Screen potential subjects to determine their suitability as study participants.
AI: Partial - AI can screen candidates against explicit inclusion/exclusion criteria and flag suitability but complex clinical, legal, or nuanced eligibility judgments still require human review.
Present research findings to groups of people.
AI: Partial - AI can generate and deliver presentations (slides, scripts, synthesized speech) and handle many Q&A patterns, but live interactive presentation with nuanced audience engagement and responsibility is not fully automatable.
Design and create special programs for tasks such as statistical analysis and data entry and cleaning.
AI: Partial - AI can generate, prototype, and even produce sophisticated scripts and programs for analysis and cleaning, but full lifecycle design, architecture, testing, and integration typically require human software-engineering oversight.
Allocate and manage laboratory space and resources.

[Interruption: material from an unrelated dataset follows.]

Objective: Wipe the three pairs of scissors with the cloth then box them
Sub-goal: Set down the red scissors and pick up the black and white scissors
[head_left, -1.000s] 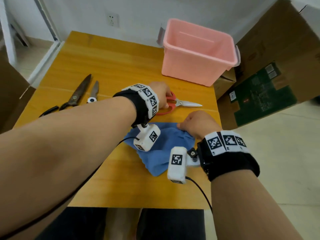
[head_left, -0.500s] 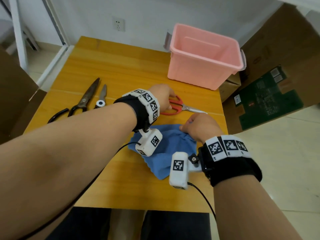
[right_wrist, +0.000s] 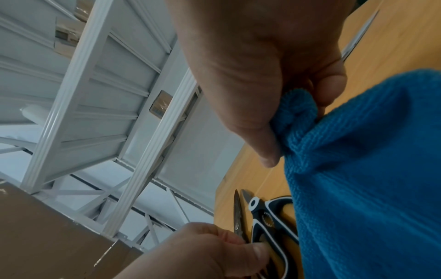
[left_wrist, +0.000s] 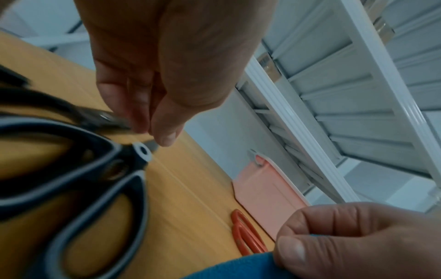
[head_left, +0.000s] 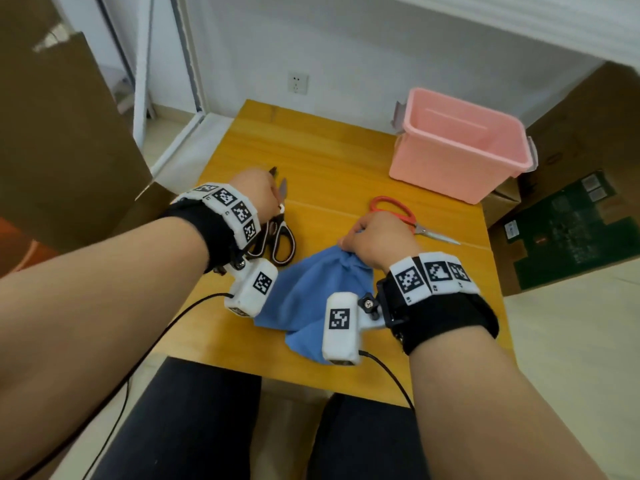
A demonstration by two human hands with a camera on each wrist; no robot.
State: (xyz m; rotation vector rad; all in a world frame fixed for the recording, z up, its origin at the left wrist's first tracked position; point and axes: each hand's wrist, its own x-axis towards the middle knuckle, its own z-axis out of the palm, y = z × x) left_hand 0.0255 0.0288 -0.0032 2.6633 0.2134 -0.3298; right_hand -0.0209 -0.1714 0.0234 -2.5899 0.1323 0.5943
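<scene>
Three pairs of scissors lie on the wooden table (head_left: 339,174). My left hand (head_left: 272,199) (left_wrist: 148,130) pinches the blade of the dark metal scissors (head_left: 273,171) (left_wrist: 95,117) (right_wrist: 237,211) at the left. Right beside them are the black-handled scissors (head_left: 278,225) (left_wrist: 133,181) (right_wrist: 262,209). My right hand (head_left: 360,233) (right_wrist: 298,120) pinches a bunched corner of the blue cloth (head_left: 304,296) (right_wrist: 369,169) and holds it up, while the rest drapes to the table. The red-handled scissors (head_left: 414,223) (left_wrist: 248,243) lie free beyond that hand. The pink box (head_left: 450,171) (left_wrist: 262,188) stands open at the back right.
Cardboard boxes (head_left: 571,188) crowd the table's right side, and a brown board (head_left: 62,133) leans at the left. My legs (head_left: 194,420) are under the near edge. Cables trail from both wrist cameras. White shelving (left_wrist: 346,94) stands behind.
My left hand let go of the red scissors and moved left to the dark metal pair. My right hand gathered the cloth's corner and raised it.
</scene>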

AI: Partial - AI can optimize scheduling and resource allocation proposals but real-world lab-space allocation involves safety, compliance, and ad hoc coordination that still need human managers.
Supervise the work of survey interviewers.
AI: Partial - AI can monitor interviewer performance, flag quality issues, and provide feedback, but full supervision including personnel management and complex judgment remains human-led.
Perform needs assessments or consult with clients to determine the types of research and information required.
AI: Partial - AI can assist with structured needs assessments and generate research proposals, but nuanced client consultation and relationship-driven scoping still require human expertise.
Collect specimens such as blood samples, as required by research projects.
AI: Partial - AI cannot reliably perform physical specimen collection itself by 2025, though it can guide humans, process sample metadata, and assist robotic systems in controlled settings.